Show HN: TabPFN-2.5 – SOTA foundation model for tabular data(priorlabs.ai)

73 pointsby onasta3 months ago9 comments

zurfer3 months ago
The current go to solution for the kinds of problems that TabPFN is solving would be something like XGBoost. In general it's a good baseline, but the challenge is always that you need to spend a lot of time feature engineering and tweaking the data representation before something like XGBoost can deliver good performance on your regression or classification problems.
For me the promise of foundation models for tabular data is that there are enough generalizable patterns, so that you need less manual feature engineering and data cleaning.
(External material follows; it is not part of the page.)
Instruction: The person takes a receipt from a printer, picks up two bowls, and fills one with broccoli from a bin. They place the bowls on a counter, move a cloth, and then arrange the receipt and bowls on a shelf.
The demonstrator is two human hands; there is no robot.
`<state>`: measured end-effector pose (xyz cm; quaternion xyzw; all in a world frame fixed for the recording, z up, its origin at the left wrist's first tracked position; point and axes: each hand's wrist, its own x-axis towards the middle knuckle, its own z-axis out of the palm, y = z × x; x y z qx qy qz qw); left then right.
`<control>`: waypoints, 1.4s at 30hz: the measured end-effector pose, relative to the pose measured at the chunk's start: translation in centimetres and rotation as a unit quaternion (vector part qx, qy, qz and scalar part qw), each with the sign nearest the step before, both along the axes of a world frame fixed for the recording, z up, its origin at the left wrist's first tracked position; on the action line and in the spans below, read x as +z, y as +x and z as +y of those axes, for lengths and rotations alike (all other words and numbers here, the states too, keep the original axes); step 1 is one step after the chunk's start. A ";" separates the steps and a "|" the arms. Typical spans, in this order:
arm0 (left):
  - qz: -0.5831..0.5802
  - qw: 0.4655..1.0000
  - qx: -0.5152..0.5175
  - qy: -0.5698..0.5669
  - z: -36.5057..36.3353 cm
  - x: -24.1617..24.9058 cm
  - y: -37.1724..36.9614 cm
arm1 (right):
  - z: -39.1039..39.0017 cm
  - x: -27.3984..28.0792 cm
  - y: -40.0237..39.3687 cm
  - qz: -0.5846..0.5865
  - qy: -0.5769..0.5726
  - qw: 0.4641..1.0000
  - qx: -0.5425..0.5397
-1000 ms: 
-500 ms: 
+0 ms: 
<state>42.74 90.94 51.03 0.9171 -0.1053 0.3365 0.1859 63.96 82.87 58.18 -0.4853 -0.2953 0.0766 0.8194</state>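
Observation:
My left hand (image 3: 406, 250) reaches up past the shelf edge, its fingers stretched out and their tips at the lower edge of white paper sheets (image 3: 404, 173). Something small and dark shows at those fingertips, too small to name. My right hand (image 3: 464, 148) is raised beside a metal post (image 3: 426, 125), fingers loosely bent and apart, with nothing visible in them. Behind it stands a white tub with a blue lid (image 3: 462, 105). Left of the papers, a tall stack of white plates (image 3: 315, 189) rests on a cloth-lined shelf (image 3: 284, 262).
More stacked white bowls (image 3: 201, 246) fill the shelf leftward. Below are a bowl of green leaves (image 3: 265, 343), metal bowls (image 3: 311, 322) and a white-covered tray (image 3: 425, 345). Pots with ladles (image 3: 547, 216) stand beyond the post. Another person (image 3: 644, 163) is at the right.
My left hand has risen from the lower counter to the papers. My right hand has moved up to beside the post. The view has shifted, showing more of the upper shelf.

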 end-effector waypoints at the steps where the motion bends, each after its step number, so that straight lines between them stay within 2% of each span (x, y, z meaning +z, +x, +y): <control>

And kudos to the team, I think it's a really creative application of neural networks. I was always frustrated with neural networks, since they were hard to tune on "structured" data and always under-performed (for me), but we also never had real foundational models for structured data.
- noahho3 months ago
  Less feature engineering is definitely something we are aiming for. The current version is actually only based on statistics, the real world connections between features is something we're working on right now and hope to show results for soon. That's the next step
TheTaytay3 months ago
Looks really cool. In reading through the FAQ, it says this: Q: "How are text features handled?" A: "In the local package version text features are encoded as categoricals without considering their semantic meaning. Our API automatically detects text features and includes their semantic meaning into our prediction. The local package version encodes text as numerical categories and does not include semantic meaning."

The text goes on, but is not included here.